Sam's Style Shop v. Cosmos Broadcasting Corp.

Decision Date28 December 1982
Docket NumberNo. 81-3296,81-3296
Citation694 F.2d 998
PartiesSAM'S STYLE SHOP, d/b/a Sam's Women's Apparel, Plaintiff-Appellee, v. COSMOS BROADCASTING CORPORATION, Defendant-Appellant.
CourtU.S. Court of Appeals — Fifth Circuit

Stephen B. Lemann, Edward T. Meyer, New Orleans, La., for defendant-appellant.

Lawrence S. Kullman, New Orleans, La., for plaintiff-appellee.

Appeal from the United States District Court for the Eastern District of Louisiana.

Before RUBIN, RANDALL and JOLLY, Circuit Judges.

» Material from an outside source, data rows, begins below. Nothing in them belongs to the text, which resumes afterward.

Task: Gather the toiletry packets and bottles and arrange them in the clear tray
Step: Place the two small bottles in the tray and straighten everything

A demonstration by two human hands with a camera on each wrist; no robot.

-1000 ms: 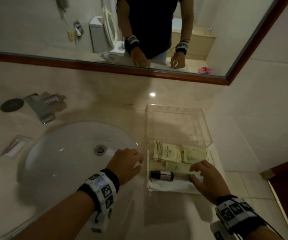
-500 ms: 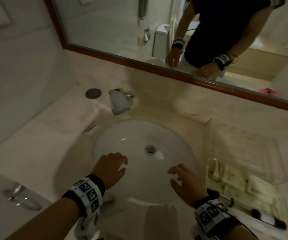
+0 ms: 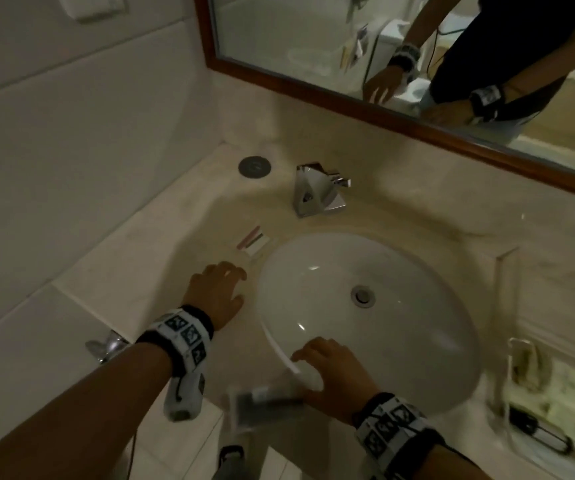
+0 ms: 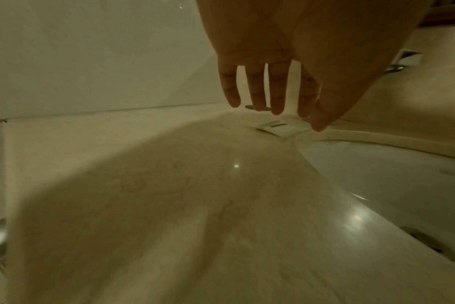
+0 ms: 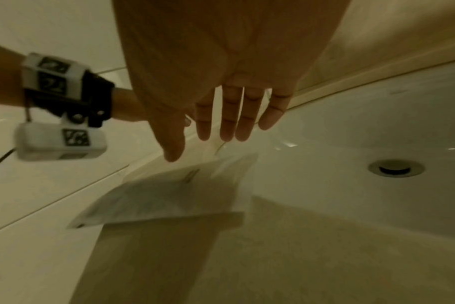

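Observation:
A small white packet with a pink stick (image 3: 253,242) (image 4: 278,128) lies on the counter left of the sink. My left hand (image 3: 234,285) (image 4: 294,115) hovers just short of it, fingers straight, holding nothing. A larger pale packet (image 3: 265,400) (image 5: 169,195), blurred, lies at the counter's front edge. My right hand (image 3: 308,372) (image 5: 200,148) is spread just above and beside it, over the sink's front rim, and it is empty. The clear tray (image 3: 509,375) stands at far right with cream packets (image 3: 556,386) and a dark bottle (image 3: 525,419) inside.
The white oval sink (image 3: 400,341) fills the middle, with a chrome faucet (image 3: 317,190) behind it and a round dark cap (image 3: 254,165) in the back corner. A tiled wall closes the left side. A mirror hangs above, and a metal handle (image 3: 106,346) sits below the counter.
My right hand left the tray and swung left to the sink's front rim. My left hand moved left across the sink to the counter. The view has panned left.

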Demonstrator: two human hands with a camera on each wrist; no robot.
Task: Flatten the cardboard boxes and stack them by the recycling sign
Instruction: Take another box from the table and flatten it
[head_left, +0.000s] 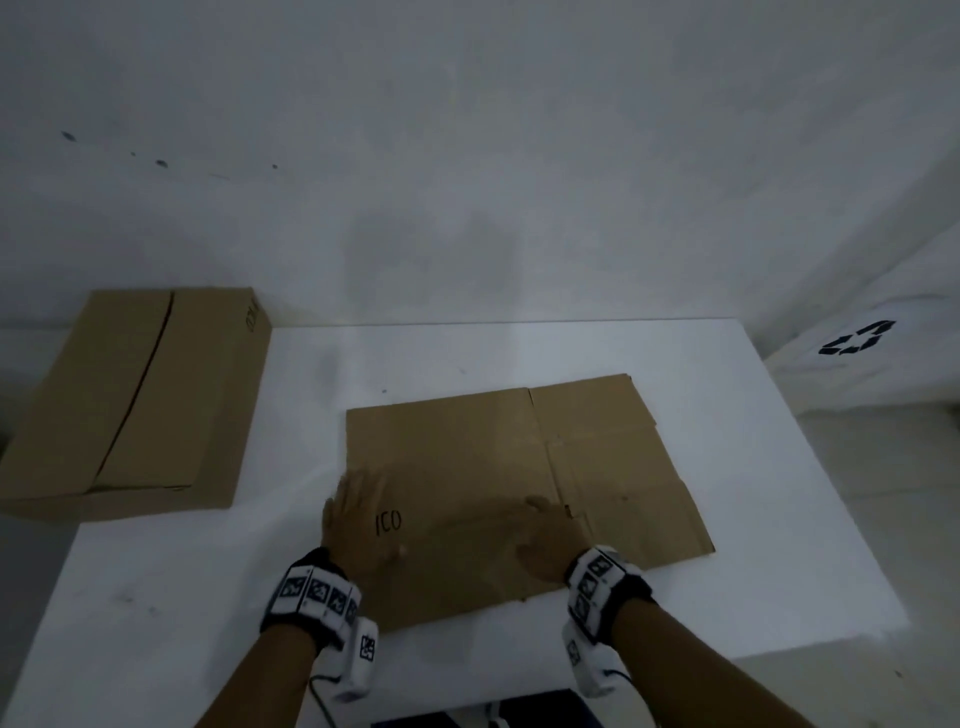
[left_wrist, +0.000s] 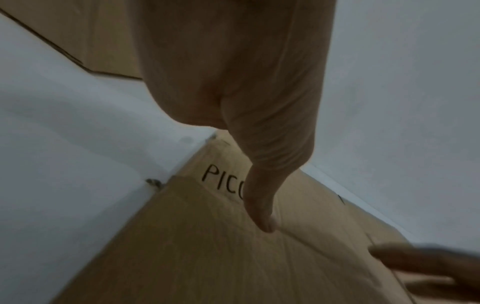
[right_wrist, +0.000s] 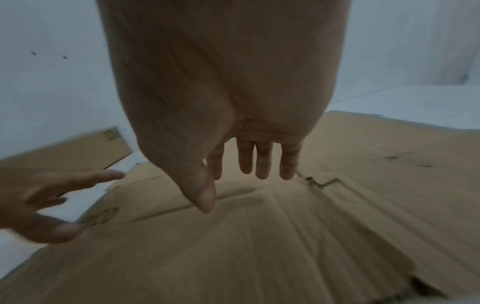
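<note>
A flattened brown cardboard box (head_left: 524, 483) lies on the white table (head_left: 156, 597), with black lettering near its left edge. My left hand (head_left: 358, 519) lies flat and open on the box's left edge, partly covering the lettering (left_wrist: 221, 183). My right hand (head_left: 545, 540) hovers with straight fingers (right_wrist: 262, 160) over the middle of the near part of the flattened box (right_wrist: 259, 246). A second cardboard box (head_left: 135, 400), still assembled with its top flaps closed, sits at the table's far left. The black recycling sign (head_left: 857, 338) is on a white surface at the far right.
A white wall (head_left: 467, 156) rises just behind the table. The table's right edge (head_left: 810, 457) drops to a light floor beside the white block bearing the sign. Bare table top lies between the two boxes.
</note>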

ALVIN B. RUBIN, Circuit Judge:

Cosmos Broadcasting Corporation appeals from a jury verdict casting it in damages for breach of a contract to televise commercials comparing the price of apparel sold by Sam's Style Shops with the price charged by other New Orleans retail stores. In this diversity case, governed by Louisiana law, Cosmos asserts that decisions of Louisiana intermediate appellate courts on the controlling legal issues are erroneous. We decline the invitation to appraise the Louisiana courts' knowledge of the Louisiana Civil Code and, on that basis, to reverse the district court's legal conclusions. Because the judge's instructions were in accordance with Louisiana law, we affirm the judgment of the district court. However, the commercial cost only $2,500 to produce and was to be broadcast only twelve times for periods of thirty seconds each. We conclude that the award of $50,000 for the cost of the commercial plus lost profits is clearly excessive, and we reverse the judgment insofar as it denies a remittitur or a new trial on the issue of damages.

I.

Sam's is a Florida partnership engaged in selling women's clothing as a discounter, charging what it advertises to be a lower price than conventional retail stores. In 1977, Sam's management decided to run a television advertising campaign comparing its price for a specific garment with the price charged by a named competitor.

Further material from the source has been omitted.